Lamenta che “FI in Veneto è ormai rappresentata, in moltissime posizioni dei coordinamenti regionali e provinciali, da persone che ritornano da altri partiti come Ncd per arrivare fino al Pd o da filo leghisti, che sono in FI solo per interessi elettorali e lasceranno Berlusconi il giorno dopo il voto”.
Da qui l'attuale situazione del partito che - sempre secondo l'ex vicepresidente della Provincia - in Veneto “è avviato a percentuali da prefisso telefonico”.
Prendiamo atto di queste dichiarazioni e rispettiamo la scelta dell'onorevole.
Che tuttavia, tra le file del partito, ha svolto appunto ruoli di prestigio e di responsabilità politica tra cui l'incarico, a partire dal 2014, di coordinatore provinciale.
Fino a che, nel giugno di quest'anno, tutti i coordinamenti provinciali del Veneto di Forza Italia non sono stati commissariati, per il tramite del commissario regionale di FI Adriano Paroli, ad opera del coordinamento nazionale del partito.
“Ringrazio il commissario regionale per la fiducia concessami - commentava nell'occasione il neo commissario provinciale di Vicenza Matteo Tosetto -. Stiamo vivendo un momento di grande cambiamento nel Paese, e Forza Italia ha voluto dare un segnale importante per rilanciare il partito in Veneto.”
Questo è stato dunque il destino di Secco: rappresentare il “vecchio” in un partito che ha improvvisamente voglia di “nuovo”. Non si spiegherebbe, altrimenti, la sua uscita di scena e quella degli altri sei coordinatori provinciali, coi ringraziamenti di rito “per il lavoro svolto”, dalle stanze dei bottoni.
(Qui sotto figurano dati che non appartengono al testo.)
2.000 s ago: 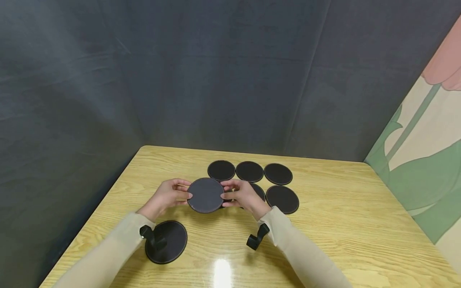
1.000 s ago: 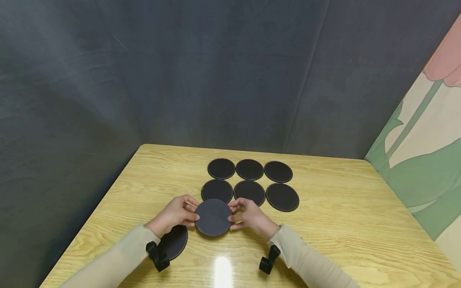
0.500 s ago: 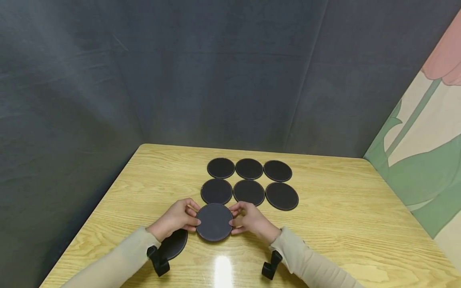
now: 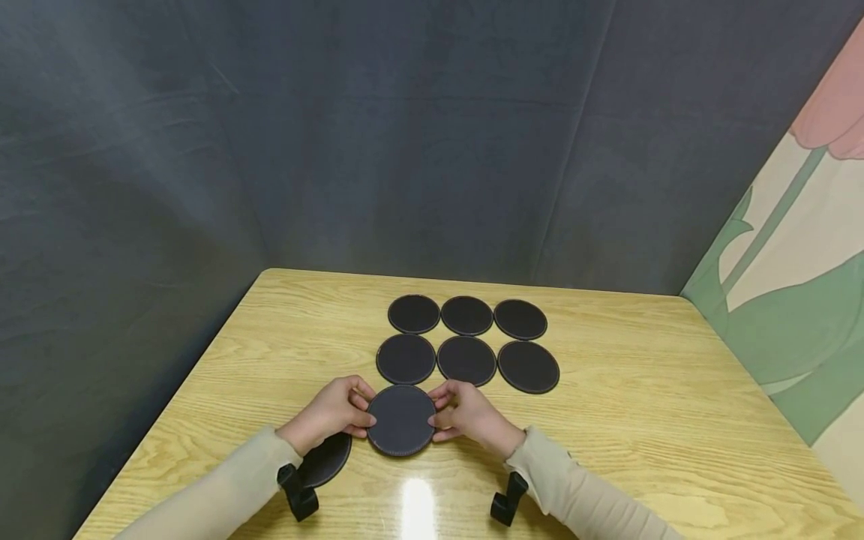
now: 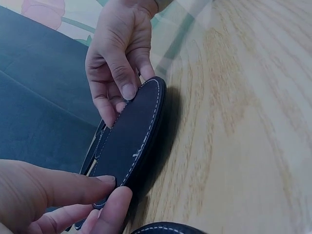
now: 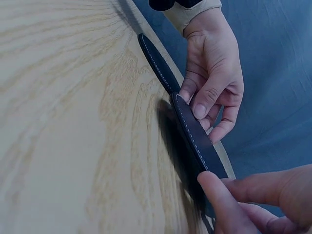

Sarà un caso, ma il periodo di maggiore crisi interna (il caso Padova docet) di Forza Italia nel Veneto ha coinciso con il ciclo di attività di una classe dirigente regionale del partito di cui Secco faceva pienamente parte.
Che cosa ha concretamente fatto il neo deputato del Gruppo Misto, dal 2014 alla metà del 2017, per ricucire e rilanciare il consenso del partito nella sua provincia?
E rivolgendo invece l'attenzione al suo ruolo da parlamentare, e quindi di rappresentante eletto del popolo, che cosa ha realmente realizzato o portato avanti per il suo territorio, per attirare l'approvazione della gente e quindi futuri voti?
La crisi di Forza Italia - se effettivamente è tale, come lamenta il suo ormai ex esponente della primissima ora - dipende senza dubbio da tanti fattori, accumulatisi nel vuoto di potere generato dall'assenza di Berlusconi. Ma la colpa non è solo dei nuovi arrivati o dei cerchi magici.